Individual therapy sessions are based on the psychological therapy approaches outlined below. At our initial assessment meeting, we will discuss together the main difficulties that you are seeking help with and agree a treatment plan that best suits your needs.
Individual therapy can be provided face-to-face or online via video chat.
Cognitive behaviour therapy (CBT)
CBT is a treatment recommended for most psychological problems. It involves working together to understand the ways in which your thoughts, feelings, behaviour and physical body are related and interact with one another and with your environment. When we feel low or anxious, this often affects our physical body (e.g tension in the muscles, reduced concentration, poor sleep), our behaviour (e.g avoiding activities, procrastinating, overcompensating) and our thoughts (e.g. imagining the worst case scenario, ruminating on perceived failings).

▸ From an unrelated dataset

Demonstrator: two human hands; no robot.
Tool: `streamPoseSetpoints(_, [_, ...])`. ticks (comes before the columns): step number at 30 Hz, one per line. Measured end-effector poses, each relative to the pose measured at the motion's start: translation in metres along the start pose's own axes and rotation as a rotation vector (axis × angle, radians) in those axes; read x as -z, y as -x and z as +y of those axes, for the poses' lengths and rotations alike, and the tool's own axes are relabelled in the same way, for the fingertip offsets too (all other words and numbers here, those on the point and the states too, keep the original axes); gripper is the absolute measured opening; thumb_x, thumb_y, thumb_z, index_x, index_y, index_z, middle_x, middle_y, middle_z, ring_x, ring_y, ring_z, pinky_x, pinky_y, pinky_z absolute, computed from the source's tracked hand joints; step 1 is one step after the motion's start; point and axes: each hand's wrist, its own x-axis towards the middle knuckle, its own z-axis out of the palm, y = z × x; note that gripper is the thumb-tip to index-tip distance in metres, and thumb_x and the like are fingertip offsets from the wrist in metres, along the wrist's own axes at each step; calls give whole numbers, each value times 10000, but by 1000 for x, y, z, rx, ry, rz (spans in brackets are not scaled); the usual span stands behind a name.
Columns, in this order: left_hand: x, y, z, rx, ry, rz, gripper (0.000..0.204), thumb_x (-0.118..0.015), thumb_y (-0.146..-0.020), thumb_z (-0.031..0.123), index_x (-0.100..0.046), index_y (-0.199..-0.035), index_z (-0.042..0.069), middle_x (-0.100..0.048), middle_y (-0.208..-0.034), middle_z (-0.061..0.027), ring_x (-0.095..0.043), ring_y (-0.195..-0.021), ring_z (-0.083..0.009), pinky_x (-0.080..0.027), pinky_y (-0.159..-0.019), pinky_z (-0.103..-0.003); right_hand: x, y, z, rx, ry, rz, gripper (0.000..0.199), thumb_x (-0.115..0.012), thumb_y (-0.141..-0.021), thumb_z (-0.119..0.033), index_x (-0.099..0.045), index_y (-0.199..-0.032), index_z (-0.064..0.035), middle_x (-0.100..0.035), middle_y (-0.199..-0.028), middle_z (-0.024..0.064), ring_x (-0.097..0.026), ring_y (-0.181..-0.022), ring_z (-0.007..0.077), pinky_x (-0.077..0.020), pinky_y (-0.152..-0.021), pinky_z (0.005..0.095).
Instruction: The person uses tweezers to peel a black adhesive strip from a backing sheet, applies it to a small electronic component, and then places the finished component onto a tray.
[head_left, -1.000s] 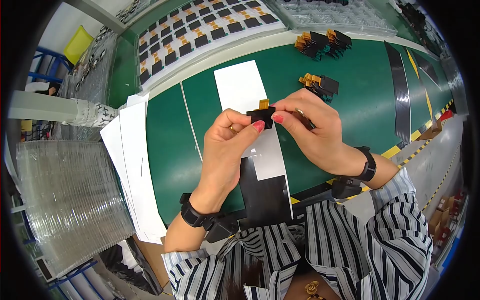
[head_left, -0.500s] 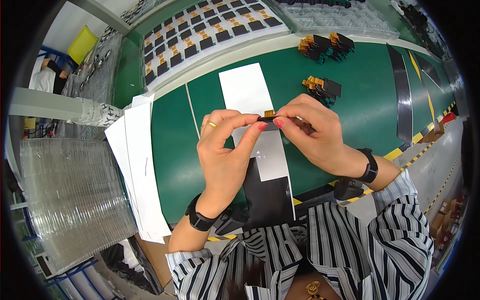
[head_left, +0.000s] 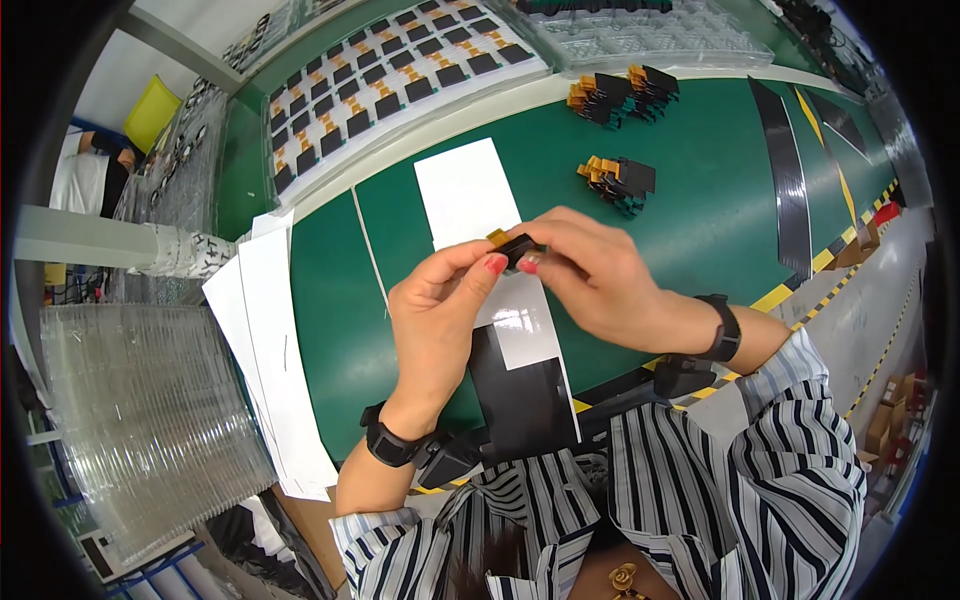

By exploring the connection between these four areas and your environment, we can begin to better understand the symptoms you are experiencing. This provides us with options for making changes and applying practical techniques that aim to reduce the distress or difficulty that you are experiencing.
CBT is a practical therapy in which you will be invited to try out ideas. These practical steps aim to give you more insight into your experience and to experiment with new approaches to managing your problem.
Compassion Focused Therapy (CFT)
CFT is particularly helpful in working with self-criticism, shame and feelings of low self-esteem. The therapy draws on an understanding of human evolution and biology to make sense of how our ‘tricky’ mind has evolved to experience worry, self-criticism, anxiety and depression.
A key component of the therapy is to develop and practice compassionate responses towards ourselves. Very often, we are able to feel and express compassion towards others, whilst being extremely harsh or critical towards ourselves, even for minor mishaps. CFT therapy explores how to practice compassion towards ourselves as a way of managing our inner critic.
Dynamic Interpersonal Therapy (DIT)
DIT is a brief psychodynamic intervention that aims to help us understand the connection between your symptoms and what is happening in your relationships. By exploring your relationships, we will work to identify a core pattern of relating that can often be traced back to your early experiences of relationships in childhood.
The therapy aims to bring awareness to this core pattern and to understand its operation in your life now. Illuminating this pattern provides opportunity for us to think together about changes you can make that would serve you better.